Extract exactly those lines that lie between the start of the material and the line with "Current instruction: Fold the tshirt", including both boundary lines and no others.

──────────

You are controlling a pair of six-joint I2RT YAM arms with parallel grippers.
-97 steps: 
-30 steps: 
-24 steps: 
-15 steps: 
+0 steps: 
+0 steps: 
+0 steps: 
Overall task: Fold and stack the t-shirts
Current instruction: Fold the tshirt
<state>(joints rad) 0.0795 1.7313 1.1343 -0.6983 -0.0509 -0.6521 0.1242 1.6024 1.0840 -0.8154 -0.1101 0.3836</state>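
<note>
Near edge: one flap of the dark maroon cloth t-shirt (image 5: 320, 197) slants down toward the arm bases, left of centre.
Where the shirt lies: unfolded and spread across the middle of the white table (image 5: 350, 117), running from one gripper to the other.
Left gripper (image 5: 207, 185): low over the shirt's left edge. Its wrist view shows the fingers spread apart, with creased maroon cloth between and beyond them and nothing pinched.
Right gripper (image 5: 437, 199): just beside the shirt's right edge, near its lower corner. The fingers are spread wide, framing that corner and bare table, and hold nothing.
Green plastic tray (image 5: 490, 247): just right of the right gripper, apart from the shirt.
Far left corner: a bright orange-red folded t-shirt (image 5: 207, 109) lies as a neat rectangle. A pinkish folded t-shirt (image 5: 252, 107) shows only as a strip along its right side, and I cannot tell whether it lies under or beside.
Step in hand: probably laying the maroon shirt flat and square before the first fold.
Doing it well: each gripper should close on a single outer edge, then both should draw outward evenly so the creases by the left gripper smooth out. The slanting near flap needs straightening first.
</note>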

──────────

WRITTEN SOLUTION:
You are controlling a pair of six-joint I2RT YAM arms with parallel grippers.
-97 steps: 
-30 steps: 
-24 steps: 
-15 steps: 
+0 steps: 
+0 steps: 
+0 steps: 
Overall task: Fold and stack the t-shirts
Current instruction: Fold the tshirt

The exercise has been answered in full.